23. In these premises, the petitioner has failed
to make out any case to show that the judgment of
Revisional Court was erroneous and rendered without
jurisdiction.
24. Revisional Court was, thus, within its bounds
and has not pre-judged the facts before trial, as
alleged. The Revisional Court has ruled on the facts
which were ex facie emerging and no formal proof of
fact of tenor of cheque was required, as the said
document was relied upon by complainant himself.

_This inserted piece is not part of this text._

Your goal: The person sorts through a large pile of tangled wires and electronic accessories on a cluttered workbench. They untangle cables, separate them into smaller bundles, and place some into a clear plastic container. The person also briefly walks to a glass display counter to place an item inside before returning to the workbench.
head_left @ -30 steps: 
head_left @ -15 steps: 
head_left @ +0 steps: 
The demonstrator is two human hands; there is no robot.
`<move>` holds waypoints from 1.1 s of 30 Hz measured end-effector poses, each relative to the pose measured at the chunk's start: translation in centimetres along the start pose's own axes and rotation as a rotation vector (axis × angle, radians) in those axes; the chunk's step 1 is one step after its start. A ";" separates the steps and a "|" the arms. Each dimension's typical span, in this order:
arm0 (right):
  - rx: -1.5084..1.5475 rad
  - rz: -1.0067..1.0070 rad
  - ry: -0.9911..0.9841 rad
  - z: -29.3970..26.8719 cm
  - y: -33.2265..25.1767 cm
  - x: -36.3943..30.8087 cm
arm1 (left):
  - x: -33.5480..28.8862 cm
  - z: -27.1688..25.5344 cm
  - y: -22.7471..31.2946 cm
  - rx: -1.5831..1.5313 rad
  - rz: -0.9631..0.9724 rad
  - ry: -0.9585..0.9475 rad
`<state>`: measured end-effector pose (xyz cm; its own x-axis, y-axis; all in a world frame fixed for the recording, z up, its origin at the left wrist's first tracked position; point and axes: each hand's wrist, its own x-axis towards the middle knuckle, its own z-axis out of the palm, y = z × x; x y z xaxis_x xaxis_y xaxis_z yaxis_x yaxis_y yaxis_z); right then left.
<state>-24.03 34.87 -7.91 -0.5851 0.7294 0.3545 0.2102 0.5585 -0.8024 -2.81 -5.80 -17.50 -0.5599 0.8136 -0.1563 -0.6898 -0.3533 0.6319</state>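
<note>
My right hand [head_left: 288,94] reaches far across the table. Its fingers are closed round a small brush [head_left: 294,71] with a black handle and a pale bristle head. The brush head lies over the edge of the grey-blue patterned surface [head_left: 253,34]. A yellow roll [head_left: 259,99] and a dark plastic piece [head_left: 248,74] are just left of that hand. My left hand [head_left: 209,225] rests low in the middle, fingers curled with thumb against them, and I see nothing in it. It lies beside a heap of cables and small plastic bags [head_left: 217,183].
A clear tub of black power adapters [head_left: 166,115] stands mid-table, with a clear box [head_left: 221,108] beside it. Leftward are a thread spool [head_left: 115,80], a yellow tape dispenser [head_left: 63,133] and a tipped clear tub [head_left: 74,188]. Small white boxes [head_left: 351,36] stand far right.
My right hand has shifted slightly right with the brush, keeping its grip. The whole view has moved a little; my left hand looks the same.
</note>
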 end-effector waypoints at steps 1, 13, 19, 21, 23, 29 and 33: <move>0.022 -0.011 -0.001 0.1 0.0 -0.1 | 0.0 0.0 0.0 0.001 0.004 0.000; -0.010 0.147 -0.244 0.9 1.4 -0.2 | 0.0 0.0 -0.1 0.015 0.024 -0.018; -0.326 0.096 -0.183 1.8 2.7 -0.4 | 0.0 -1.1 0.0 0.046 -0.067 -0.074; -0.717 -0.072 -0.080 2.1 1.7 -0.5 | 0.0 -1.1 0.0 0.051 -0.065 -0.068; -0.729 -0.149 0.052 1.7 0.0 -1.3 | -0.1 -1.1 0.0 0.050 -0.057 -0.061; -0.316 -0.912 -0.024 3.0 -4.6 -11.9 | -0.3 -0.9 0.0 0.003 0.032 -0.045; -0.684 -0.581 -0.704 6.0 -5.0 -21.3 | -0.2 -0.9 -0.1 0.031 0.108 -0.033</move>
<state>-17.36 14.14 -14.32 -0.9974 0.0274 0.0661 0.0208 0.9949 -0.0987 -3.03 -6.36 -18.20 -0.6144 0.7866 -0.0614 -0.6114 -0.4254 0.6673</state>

25. It is seen that the Court issuing process has
noted one after other dates material for Section 138 of
the Negotiable Instruments Act, and has only reckoned
the days of limitation.
26. The Magistrate has not touched the aspect
which could have occurred to the mind of the Judge by
bare perusal of the cheque that it was drawn by the
Company in its own name, was a crossed and Account
Payee cheque.
27. The order of issue of process, on the other
hand, reveals to be a product of total non-application
of mind.
28. The Magistrate could have noted that bare
perusal of cheque does not, in any manner, suggest that
it was issued in favour of the complainant. On this
ground alone as well, complaint was liable to be
dismissed.
29. In the premises discussed in the foregoing
paragraphs, it would be uncharitable to urge, much less
to hold, that the Revisional Court
overstepped or gone into appreciation of evidence and has either
pre-judged the issue before trial.
30. This Court is satisfied that the Revisional
Court has arrived at conclusions which optionlessly
fell from the facts on record and the Revision
Application has been rightly allowed.
31. In the circumstances, Writ Petition does not
merit interference, and Rule is discharged.